Everything from the first line of the material to the line containing "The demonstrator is", inclusive, must be given again exactly; no pictures, and nothing past that line.

Start of DATA SECTION

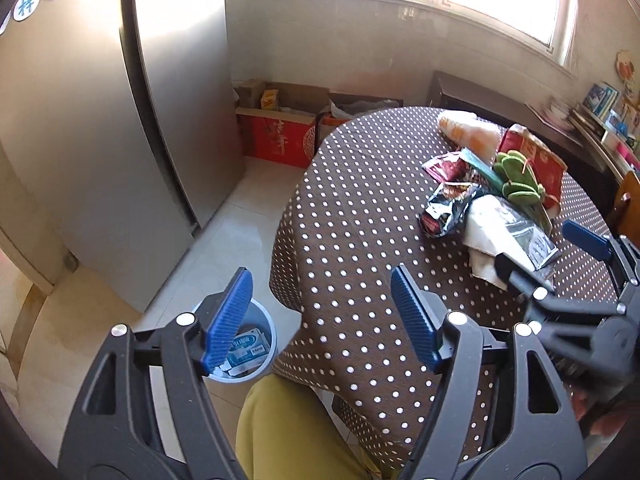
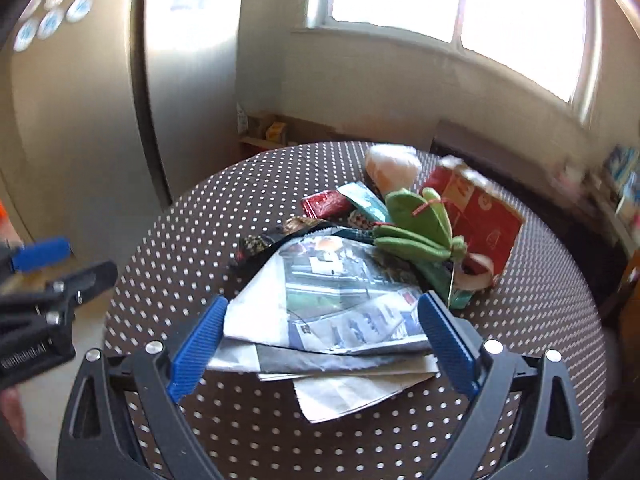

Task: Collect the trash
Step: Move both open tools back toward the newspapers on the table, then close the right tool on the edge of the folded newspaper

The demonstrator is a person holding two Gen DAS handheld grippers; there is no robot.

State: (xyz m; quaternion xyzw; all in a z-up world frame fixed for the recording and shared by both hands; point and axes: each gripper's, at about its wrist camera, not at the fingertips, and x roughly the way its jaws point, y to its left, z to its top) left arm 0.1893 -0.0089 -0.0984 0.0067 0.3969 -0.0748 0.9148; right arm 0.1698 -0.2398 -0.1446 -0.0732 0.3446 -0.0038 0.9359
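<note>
- Blue ribbed pads tip both tongs; the left gripper (image 1: 320,312) has its jaws spread with nothing between them, hanging over the near edge of the table (image 1: 360,208) and the floor beside it.
- Just below the left gripper's left pad stands a pale blue bin (image 1: 267,354) on the floor, with blue-and-white packets lying inside.
- Ahead of the left gripper and to its right, the trash pile sits on the brown dotted cloth, well apart from its pads.
- The right gripper (image 2: 322,336) is spread wide, its pads flanking a folded newspaper (image 2: 340,304) that lies on top of other sheets; whether the pads touch the paper cannot be told, and they do not pinch it.
- Beyond the newspaper, further from the right gripper, lie dark snack wrappers (image 2: 280,236), a green cloth piece (image 2: 416,220) and a red carton (image 2: 480,212).
- A yellow-green trouser leg (image 1: 288,432) shows under the left gripper.
</note>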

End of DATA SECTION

### ANSWER SPACE:
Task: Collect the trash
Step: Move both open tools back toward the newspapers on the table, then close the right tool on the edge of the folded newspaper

The demonstrator is a person holding two Gen DAS handheld grippers; there is no robot.

This answer is now finished.